| Work request |
Output only the lines of the entries that follow, starting at the one with "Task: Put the" and running down to the one with "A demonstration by", both included and unchanged.

| Record extracts |
┄┄┄┄┄┄┄┄┄┄

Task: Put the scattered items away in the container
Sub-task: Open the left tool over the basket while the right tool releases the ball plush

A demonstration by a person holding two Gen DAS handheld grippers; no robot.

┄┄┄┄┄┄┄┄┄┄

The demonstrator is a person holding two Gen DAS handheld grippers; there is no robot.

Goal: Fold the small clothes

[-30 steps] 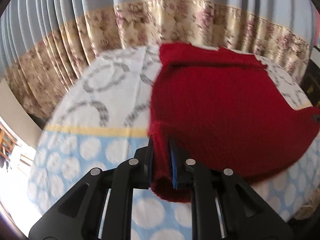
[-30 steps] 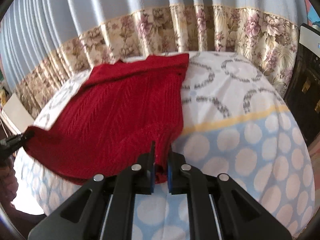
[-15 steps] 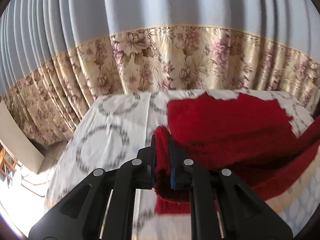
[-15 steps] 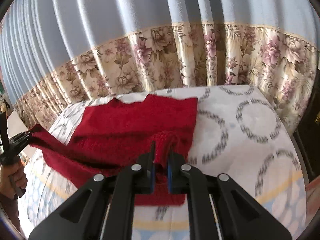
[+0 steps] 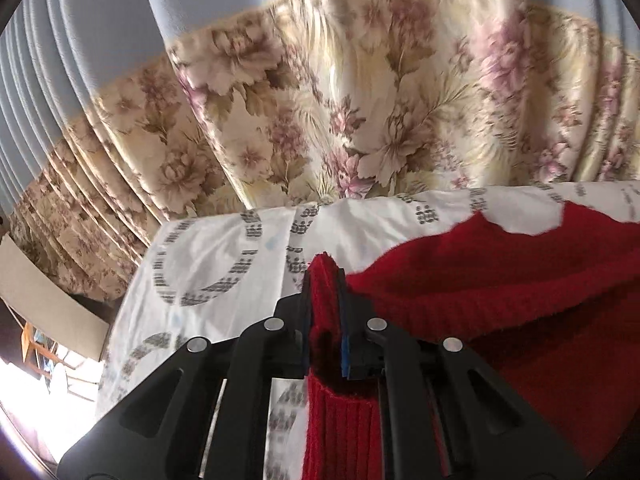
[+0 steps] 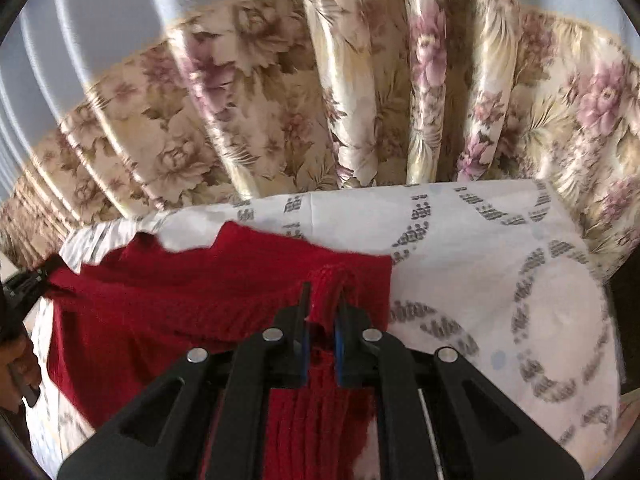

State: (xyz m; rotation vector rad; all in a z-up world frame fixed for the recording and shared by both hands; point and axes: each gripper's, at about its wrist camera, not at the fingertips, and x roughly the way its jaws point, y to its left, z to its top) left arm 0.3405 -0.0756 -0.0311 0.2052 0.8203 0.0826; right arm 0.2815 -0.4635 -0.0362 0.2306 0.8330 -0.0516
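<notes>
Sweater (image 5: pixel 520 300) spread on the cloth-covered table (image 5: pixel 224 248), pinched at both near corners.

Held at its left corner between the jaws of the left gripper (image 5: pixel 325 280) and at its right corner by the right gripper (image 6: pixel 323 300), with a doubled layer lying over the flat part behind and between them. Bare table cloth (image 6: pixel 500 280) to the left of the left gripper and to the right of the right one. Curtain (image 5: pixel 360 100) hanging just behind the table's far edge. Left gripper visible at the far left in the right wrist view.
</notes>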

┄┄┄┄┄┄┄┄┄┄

| Exercise answer |
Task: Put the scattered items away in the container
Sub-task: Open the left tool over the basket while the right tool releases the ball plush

A demonstration by a person holding two Gen DAS handheld grippers; no robot.

The exercise concludes with this answer.